Kavirajes or traditional medicinal practitioners form the primary healthcare providers of the predominantly rural population of Bangladesh. Kavirajes use a variety of medicinal plants for treatment of different ailments. The formulations prepared from medicinal plants vary considerably between Kavirajes of different regions of the country. The objective of this study was to conduct an ethnomedicinal survey amongst the Kavirajes of Chalna area, Khulna district, Bangladesh. That area is known to contain a diversity of medicinal plants. Information on 50 plant species was obtained. These medicinal plants belonged to 49 genera and 33 families. Twenty five plants were used to treat skin diseases and twenty three plants for treatment of intestinal tract disorders, which included constipation, indigestion, stomachache, diarrhea, and dysentery. Fourteen plants were also used by the Kavirajes to treat cancer or tumor. Nine plants were used as insecticide, eight for rheumatoid arthritis, and seven for wounds. Five plants were used to treat jaundice.
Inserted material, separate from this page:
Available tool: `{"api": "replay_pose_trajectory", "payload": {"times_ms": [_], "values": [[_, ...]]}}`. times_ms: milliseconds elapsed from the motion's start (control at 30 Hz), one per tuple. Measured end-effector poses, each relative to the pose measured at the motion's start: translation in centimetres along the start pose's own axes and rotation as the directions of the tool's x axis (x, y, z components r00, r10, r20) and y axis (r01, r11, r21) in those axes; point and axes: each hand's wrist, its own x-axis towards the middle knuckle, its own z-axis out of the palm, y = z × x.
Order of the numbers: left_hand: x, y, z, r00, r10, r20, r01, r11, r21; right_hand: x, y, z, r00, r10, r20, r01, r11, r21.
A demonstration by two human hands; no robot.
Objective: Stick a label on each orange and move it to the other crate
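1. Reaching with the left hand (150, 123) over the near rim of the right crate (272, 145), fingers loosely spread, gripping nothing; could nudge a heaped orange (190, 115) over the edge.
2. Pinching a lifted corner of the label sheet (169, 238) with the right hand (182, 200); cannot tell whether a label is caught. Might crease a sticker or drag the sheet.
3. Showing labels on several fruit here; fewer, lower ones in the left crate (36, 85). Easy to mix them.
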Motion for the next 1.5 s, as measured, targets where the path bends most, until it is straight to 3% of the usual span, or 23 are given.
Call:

Five plants were also utilized to treat animal and snake bites, which included tiger bites. Six plants were used to treat diabetes, and two each for the treatment of leprosy, and sexually transmitted diseases like gonorrhea. Five plants were used to treat impotency, while one plant was used as an abortifacient. Three plants were used to treat helminthiasis, which we found to be quite common amongst the population, while four plants were used to treat heart disorders. Taken together, these plant species offer considerable potential for discovery of novel compounds of pharmacological interest.

Keywords
Traditional medicine, Chalna, Khulna district, Bangladesh, medicinal plants.